We can generate entire $$A_4 = \langle a , b \rangle$$ with two elements: $$a =(12)(34), b = (123)$$ where $$a^2=(), b^3=()$$ and $$(ab)^3=()$$. To my understanding it is enough to define homomorphism on the set of generators respecting these relations.
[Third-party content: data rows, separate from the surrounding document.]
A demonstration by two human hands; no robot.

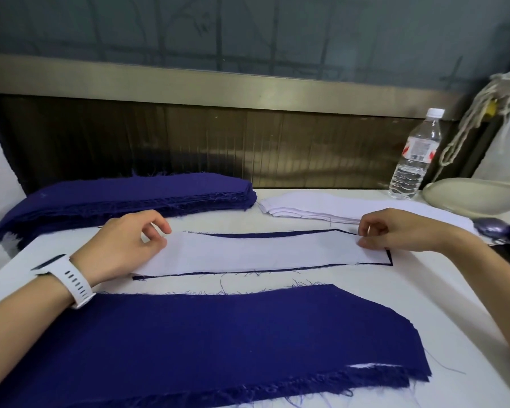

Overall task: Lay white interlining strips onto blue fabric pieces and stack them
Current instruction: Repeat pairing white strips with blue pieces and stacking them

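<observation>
A white interlining strip (262, 253) lies on a blue fabric piece (277, 234) in the middle of the table; only thin blue edges show around it. My left hand (124, 245), with a white watch on the wrist, holds the strip's left end with curled fingers. My right hand (395, 231) pinches the strip's right end. A large blue stack (203, 343) lies close to me, with a sliver of white showing at its right edge. A pile of blue pieces (124, 195) sits at the back left, and a pile of white strips (306, 209) at the back right.
A clear water bottle (414, 156) stands at the back right beside a pale curved machine part (477, 194) and hanging white cords (477, 113). A dark shiny object (492, 226) lies by my right forearm. A dark panel runs along the table's (395, 290) far edge.
</observation>
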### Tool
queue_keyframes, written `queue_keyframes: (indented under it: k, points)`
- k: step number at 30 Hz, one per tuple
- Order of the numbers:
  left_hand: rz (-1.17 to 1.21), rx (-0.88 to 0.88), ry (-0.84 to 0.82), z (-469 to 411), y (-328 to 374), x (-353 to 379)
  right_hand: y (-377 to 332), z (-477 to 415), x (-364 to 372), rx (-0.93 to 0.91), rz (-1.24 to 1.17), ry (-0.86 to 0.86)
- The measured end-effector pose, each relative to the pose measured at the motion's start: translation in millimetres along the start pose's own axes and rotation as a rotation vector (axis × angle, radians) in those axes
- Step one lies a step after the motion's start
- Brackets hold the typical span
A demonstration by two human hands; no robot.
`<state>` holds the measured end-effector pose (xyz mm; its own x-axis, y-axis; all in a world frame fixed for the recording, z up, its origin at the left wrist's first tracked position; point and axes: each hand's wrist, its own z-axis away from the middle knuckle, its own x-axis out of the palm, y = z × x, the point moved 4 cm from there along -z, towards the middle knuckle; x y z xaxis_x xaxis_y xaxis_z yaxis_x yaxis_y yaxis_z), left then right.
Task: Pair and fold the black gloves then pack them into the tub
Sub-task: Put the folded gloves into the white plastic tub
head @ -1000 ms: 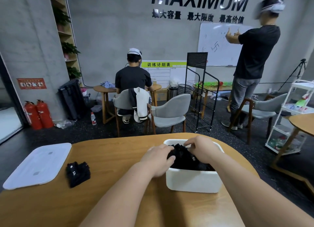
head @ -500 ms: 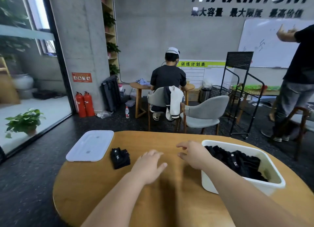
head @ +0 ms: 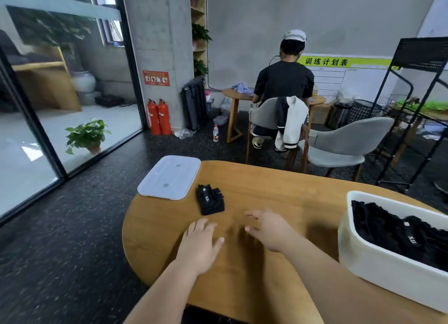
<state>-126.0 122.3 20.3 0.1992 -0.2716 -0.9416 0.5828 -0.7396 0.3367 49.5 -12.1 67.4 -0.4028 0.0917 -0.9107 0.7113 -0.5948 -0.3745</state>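
Tabletop (head: 278, 192) now lies under left hand (head: 201, 243) and right hand (head: 271, 229), off the tub (head: 368, 268).

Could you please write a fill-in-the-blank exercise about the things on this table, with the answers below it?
1. The folded gloves on the table lie beside a white ____.
2. The left hand and the right hand both hold ____.
3. The tub stands to the ____ of both hands.
4. The packed gloves in the tub are ____ in colour.
Answers: lid; nothing; right; black.
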Motion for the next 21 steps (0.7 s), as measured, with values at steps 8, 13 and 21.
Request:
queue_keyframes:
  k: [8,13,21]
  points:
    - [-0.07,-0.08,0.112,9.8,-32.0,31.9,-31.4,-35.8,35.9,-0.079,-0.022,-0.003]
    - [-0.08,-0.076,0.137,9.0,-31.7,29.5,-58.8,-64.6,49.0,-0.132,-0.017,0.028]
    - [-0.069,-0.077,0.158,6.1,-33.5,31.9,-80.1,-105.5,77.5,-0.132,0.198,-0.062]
$$f:A_4 \rightarrow \mathbb{Z}_{12}$$ is homomorphism if for every $$x,y \in A_4$$: $$f(xy) = f(x)+f(y)$$. So because of $$(ab)^3=()$$ we have $$0=f((ab)^3) = 3f(a) + 3f(b) = f(a)$$. And since order of $$f(x)$$ has to divide order of $$x$$ the only possibilities are: $$f(a) = 0$$ and $$f(b) \in \{0, 4, 8\}$$.
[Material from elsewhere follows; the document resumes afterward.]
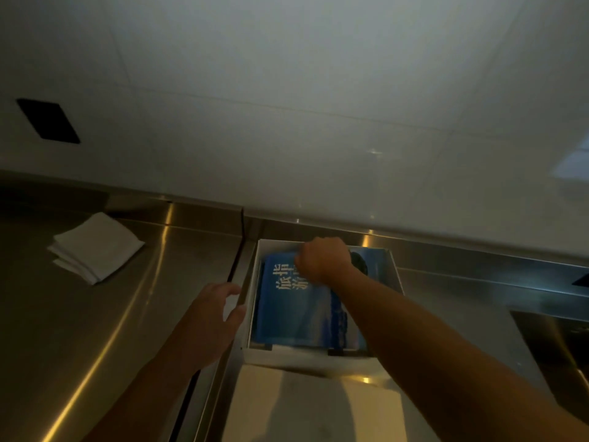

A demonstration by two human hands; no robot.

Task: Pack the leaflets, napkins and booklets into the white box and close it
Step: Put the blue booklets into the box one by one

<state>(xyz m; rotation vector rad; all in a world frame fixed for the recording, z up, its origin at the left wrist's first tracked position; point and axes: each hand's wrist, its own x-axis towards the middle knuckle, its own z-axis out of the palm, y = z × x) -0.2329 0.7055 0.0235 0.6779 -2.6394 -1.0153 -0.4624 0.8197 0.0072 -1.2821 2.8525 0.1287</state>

So including the trivial one it seems that there are only 3 such homomorphisms. Is my reasoning correct?

In this answer I have explained how to use $$\ker f$$ and the normal subgroups of $$A_4$$ in order to find all possible morphisms.
Clearly $$\ker f$$ can't be trivial, since then $$f$$ is an isomorphism which is false.
If $$\ker f=A_4$$ you get the trivial morphism.
The third case is $$\ker f=\{(1),(14)(23),(13)(24),(12)(34)\}$$.
If $$\sigma\in A_4$$ is a $$3$$-cycle, say $$\sigma=(1\ 2 \ 3)$$, then $$A_4=K\cup\sigma K\cup\sigma^2 K$$ (disjoint union), where $$K=\ker f$$. This shows that knowing $$f(\sigma)$$ is enough to determine $$f$$ completely. But $$3f(\sigma)=\hat 0$$, and thus $$f(\sigma)$$ can only be $$\hat 4, \hat 8$$.